For instance, would you have chosen Celia Johnson – she of the cut-glass British accent so memorably deployed in Brief Encounter – to play an East End working-class mother who hangs around outside a tailor’s premises plucking chickens all day with Irene Handl? No, thought not.
“Supporting characters galore”
The youngster cast as her son, Jonathan Ashmore (who’s now a leading biophysicist, by the way), is also an odd choice – like Johnson, he appears far too clean and tidy for the role of a street urchin.
Ashmore plays Joe, who hangs around Fashion Street (really Portobello Road). After hearing the legend of the unicorn from kindly tailor Mr Kandinsky, he becomes obsessed with the idea of finding a member of the species, convinced the animal will bring good luck to everyone he knows. Eventually he buys a one-horned goat from a vagrant, believing it to be the creature he’s been looking for.
Unfortunately, little works out as planned, not that viewers will probably care that much because Joe’s story is by no means the most interesting featured in the movie. Instead, there are sub-plots and supporting characters galore who really deserve centre stage.
“Wonderful special features”
The main one involves a local bodybuilder who becomes a wrestler to earn the money he needs to wed his fiancée. Real-life wrestler and stuntman Joe Robinson plays him, while former world heavyweight champion boxer Primo Carnera is surprisingly good as his opposition in the ring; Diana Dors portrays Joe’s girlfriend Sonia.
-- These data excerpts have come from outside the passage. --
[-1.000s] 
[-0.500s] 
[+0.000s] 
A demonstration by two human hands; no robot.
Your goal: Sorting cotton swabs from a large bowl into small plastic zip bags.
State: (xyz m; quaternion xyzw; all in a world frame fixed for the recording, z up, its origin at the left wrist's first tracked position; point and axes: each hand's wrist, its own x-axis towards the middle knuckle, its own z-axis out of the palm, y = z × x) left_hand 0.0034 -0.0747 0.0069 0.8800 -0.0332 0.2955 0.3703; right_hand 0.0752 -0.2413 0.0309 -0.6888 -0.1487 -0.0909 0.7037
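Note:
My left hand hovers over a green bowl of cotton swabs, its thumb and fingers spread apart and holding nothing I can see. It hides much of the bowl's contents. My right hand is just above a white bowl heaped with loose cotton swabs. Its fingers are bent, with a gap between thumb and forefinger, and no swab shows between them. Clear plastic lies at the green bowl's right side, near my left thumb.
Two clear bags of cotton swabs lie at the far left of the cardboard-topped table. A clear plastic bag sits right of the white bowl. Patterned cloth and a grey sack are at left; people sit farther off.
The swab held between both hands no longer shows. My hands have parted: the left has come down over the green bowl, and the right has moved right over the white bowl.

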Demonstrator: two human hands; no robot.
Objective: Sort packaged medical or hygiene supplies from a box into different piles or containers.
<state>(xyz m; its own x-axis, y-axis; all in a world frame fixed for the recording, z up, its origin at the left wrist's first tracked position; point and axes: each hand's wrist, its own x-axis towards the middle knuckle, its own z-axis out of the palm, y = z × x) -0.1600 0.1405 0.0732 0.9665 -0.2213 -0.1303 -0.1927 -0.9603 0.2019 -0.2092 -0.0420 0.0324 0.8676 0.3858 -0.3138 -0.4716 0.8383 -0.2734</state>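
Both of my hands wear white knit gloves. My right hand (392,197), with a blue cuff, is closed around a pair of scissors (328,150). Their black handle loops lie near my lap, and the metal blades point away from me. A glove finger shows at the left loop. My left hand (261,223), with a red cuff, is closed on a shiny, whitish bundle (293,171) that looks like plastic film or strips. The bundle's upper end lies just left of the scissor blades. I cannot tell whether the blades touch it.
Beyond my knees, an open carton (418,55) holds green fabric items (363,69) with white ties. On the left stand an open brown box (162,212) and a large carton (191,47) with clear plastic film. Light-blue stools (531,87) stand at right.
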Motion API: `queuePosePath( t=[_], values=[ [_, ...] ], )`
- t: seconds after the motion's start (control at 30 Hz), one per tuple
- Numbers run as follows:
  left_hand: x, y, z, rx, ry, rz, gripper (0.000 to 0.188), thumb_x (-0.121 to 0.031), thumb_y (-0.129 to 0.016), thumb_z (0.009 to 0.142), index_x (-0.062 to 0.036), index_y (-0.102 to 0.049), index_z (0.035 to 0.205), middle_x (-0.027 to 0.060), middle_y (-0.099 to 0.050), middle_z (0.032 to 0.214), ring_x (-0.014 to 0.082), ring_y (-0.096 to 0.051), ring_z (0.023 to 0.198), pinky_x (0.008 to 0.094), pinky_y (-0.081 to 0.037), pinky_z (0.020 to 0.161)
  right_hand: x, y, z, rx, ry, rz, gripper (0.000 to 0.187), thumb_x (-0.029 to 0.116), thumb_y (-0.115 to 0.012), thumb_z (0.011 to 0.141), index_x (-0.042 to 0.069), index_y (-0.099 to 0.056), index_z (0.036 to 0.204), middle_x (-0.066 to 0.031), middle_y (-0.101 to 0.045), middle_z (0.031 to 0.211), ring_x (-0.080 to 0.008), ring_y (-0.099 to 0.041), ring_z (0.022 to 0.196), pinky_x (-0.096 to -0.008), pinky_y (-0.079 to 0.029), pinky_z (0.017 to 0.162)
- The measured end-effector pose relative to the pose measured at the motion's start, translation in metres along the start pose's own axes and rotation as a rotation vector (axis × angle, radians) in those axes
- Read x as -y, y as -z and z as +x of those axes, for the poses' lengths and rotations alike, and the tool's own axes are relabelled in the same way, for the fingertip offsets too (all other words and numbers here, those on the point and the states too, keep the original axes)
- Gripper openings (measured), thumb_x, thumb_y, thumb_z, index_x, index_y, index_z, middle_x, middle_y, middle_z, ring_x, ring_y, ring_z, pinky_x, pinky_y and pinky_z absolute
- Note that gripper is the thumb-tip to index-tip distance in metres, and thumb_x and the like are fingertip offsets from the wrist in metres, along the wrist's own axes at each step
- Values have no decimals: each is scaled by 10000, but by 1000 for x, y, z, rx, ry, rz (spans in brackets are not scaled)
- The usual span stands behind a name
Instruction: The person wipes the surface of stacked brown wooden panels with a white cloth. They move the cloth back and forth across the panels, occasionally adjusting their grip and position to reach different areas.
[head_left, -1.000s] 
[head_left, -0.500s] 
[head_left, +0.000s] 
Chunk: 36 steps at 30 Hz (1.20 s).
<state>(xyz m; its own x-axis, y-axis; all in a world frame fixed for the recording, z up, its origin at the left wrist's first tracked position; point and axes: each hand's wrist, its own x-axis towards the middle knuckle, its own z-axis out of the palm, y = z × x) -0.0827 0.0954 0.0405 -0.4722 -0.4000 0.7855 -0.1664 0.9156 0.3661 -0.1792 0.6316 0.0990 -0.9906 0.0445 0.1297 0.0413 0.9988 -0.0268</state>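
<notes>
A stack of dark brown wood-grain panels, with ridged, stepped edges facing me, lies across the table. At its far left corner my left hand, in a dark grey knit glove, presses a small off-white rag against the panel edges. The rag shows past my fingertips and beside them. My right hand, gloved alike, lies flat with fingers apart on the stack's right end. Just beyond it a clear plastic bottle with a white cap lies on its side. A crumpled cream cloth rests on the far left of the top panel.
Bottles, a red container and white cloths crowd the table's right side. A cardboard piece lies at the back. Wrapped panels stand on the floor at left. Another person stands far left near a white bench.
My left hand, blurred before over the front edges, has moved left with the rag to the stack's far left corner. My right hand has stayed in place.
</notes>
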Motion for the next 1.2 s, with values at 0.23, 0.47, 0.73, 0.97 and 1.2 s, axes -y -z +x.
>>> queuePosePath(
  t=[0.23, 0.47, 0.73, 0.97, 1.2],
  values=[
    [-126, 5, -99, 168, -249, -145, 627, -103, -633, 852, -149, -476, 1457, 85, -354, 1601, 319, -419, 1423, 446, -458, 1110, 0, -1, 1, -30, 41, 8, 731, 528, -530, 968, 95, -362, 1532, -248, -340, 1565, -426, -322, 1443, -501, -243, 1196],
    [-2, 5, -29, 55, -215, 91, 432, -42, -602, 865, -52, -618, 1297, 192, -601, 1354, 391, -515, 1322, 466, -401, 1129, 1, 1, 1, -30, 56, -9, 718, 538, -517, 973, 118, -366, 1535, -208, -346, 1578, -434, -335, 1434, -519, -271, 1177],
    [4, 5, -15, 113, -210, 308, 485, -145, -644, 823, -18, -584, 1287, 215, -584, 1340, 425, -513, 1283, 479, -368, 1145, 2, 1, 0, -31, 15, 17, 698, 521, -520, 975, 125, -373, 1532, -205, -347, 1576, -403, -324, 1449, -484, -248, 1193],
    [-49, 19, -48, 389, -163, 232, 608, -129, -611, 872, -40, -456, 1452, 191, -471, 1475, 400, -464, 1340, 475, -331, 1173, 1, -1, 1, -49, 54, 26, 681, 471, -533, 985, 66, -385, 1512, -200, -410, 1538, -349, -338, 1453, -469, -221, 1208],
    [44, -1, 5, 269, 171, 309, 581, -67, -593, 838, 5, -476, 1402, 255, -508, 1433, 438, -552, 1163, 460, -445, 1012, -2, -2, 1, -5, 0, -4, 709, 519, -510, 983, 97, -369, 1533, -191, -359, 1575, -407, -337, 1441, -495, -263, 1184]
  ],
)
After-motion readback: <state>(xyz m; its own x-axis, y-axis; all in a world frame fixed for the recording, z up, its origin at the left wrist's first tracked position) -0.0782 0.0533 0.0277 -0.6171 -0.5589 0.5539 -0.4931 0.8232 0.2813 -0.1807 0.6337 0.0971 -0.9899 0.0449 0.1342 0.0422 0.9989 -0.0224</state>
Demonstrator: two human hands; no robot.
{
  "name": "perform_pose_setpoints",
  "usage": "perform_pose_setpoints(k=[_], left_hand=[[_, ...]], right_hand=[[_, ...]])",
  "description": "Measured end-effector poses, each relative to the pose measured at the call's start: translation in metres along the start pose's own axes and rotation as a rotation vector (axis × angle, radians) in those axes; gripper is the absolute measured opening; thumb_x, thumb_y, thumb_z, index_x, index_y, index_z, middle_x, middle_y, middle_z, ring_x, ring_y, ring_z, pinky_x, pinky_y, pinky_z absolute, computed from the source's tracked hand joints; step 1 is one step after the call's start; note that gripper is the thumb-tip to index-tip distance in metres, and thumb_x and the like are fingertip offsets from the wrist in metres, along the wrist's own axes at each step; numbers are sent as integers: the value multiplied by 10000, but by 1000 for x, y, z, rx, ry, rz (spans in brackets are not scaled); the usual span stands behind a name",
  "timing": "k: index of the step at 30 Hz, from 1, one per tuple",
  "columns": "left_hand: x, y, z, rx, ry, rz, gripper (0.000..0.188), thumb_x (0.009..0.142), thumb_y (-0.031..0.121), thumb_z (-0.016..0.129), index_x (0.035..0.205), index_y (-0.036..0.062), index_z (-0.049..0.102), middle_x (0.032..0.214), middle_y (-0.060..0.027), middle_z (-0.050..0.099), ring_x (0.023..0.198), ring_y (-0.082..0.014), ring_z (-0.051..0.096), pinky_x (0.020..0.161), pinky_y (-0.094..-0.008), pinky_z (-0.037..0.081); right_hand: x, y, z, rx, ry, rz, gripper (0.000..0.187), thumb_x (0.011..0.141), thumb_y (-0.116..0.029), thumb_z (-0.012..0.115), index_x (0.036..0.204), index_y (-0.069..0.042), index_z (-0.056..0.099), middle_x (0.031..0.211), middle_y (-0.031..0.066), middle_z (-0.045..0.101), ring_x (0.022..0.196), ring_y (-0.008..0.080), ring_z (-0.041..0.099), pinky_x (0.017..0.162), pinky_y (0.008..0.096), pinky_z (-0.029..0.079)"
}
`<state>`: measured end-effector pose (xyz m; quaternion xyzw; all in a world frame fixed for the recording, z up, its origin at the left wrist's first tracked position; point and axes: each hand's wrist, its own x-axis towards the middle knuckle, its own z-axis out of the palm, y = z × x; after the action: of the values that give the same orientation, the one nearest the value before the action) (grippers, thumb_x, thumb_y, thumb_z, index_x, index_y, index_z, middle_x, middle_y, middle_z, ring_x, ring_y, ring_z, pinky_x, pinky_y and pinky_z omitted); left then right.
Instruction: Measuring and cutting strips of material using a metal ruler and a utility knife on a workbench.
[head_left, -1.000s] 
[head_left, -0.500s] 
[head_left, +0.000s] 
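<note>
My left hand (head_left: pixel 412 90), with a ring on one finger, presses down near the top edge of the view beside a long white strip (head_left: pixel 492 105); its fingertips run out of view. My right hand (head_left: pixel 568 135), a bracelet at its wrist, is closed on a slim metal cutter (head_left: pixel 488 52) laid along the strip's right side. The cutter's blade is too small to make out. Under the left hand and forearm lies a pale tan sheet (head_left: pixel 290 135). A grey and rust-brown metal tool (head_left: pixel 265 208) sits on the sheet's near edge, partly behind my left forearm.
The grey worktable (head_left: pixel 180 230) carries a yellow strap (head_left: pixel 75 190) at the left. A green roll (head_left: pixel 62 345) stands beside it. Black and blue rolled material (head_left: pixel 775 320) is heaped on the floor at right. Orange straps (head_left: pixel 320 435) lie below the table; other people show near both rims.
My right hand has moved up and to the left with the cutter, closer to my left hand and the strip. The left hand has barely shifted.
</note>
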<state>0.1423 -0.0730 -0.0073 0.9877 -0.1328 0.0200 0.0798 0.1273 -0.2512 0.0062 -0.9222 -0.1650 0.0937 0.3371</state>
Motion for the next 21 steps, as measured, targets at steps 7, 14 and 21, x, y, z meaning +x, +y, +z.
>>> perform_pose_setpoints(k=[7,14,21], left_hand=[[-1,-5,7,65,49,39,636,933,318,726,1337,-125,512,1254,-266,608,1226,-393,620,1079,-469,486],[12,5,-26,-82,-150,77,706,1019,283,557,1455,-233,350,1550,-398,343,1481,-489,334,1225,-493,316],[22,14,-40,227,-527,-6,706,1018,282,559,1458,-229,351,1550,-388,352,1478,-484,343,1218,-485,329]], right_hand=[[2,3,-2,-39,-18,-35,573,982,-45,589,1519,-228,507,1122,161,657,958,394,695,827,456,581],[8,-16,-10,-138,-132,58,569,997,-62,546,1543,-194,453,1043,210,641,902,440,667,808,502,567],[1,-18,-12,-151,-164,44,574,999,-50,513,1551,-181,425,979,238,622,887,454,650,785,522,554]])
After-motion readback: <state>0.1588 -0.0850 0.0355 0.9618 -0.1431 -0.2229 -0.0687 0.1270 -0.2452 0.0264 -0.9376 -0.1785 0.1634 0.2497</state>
A host of other great character actors turn up too, from Sid James and David Kossoff to Danny Green and Sydney Tafler.
A Kid For Two Farthings is so close to being wonderful, but feels like a missed opportunity. At least there’s a myriad of wonderful special features on the disc, including an interview with actress Vera Day, who plays Dors’ love rival, and a selection of archive films featuring the London of yesteryear.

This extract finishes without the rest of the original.